What the exercise asks
The full listing, written out exactly and without images, is the expected result.

Provided data
━━━━
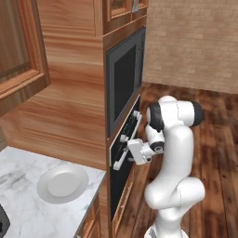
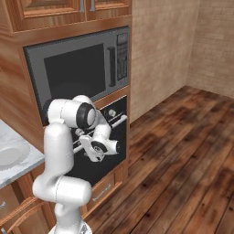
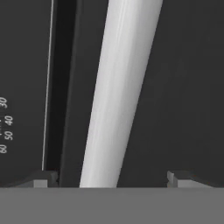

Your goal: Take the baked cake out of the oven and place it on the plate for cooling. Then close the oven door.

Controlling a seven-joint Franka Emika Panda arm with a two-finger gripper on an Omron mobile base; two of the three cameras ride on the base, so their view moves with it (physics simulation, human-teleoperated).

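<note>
While the oven door (image 2: pixel 98 151) is shut flat against the cabinetry, the job looks to be at its very start: nothing has been pulled open, the cake is presumably inside behind that black panel and cannot be seen, and the plate (image 1: pixel 62 183) sits bare on the marble surface (image 1: pixel 28 209) to the left of the oven. Closest to me is the white arm, bent forward with its hand right up at the door. The fingers (image 3: pixel 113 177) are spread wide, one dark tip low on either side of the long silver handle (image 3: pixel 118 92), so the bar runs between them without being pinched; from the hand camera it fills the gap and leans slightly across the picture. From the left base view the gripper (image 1: pixel 131 153) meets the handle (image 1: pixel 126 142) partway along its length, just below the row of silver knobs (image 1: pixel 123 138). My guess is that squeezing onto the bar and pulling the door down comes next; after that come lifting out the cake, setting it on the plate, and shutting the door again. Further back, above the oven (image 2: pixel 103 137), is the grey-framed microwave (image 2: pixel 77 68), then wooden cupboards, a brick wall and dark plank floor.
</note>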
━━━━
Answer to the problem
Your goal: Take the baked cake out of the oven and place it on the plate for cooling. Then close the oven door.

Controlling a seven-joint Franka Emika Panda arm with a two-finger gripper on an Omron mobile base; two of the three cameras ride on the base, so their view moves with it (physics simulation, human-teleoperated).

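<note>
While the oven door (image 2: pixel 98 151) is shut flat against the cabinetry, the job looks to be at its very start: nothing has been pulled open, the cake is presumably inside behind that black panel and cannot be seen, and the plate (image 1: pixel 62 183) sits bare on the marble surface (image 1: pixel 28 209) to the left of the oven. Closest to me is the white arm, bent forward with its hand right up at the door. The fingers (image 3: pixel 113 177) are spread wide, one dark tip low on either side of the long silver handle (image 3: pixel 118 92), so the bar runs between them without being pinched; from the hand camera it fills the gap and leans slightly across the picture. From the left base view the gripper (image 1: pixel 131 153) meets the handle (image 1: pixel 126 142) partway along its length, just below the row of silver knobs (image 1: pixel 123 138). My guess is that squeezing onto the bar and pulling the door down comes next; after that come lifting out the cake, setting it on the plate, and shutting the door again. Further back, above the oven (image 2: pixel 103 137), is the grey-framed microwave (image 2: pixel 77 68), then wooden cupboards, a brick wall and dark plank floor.
</note>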

The response is now done.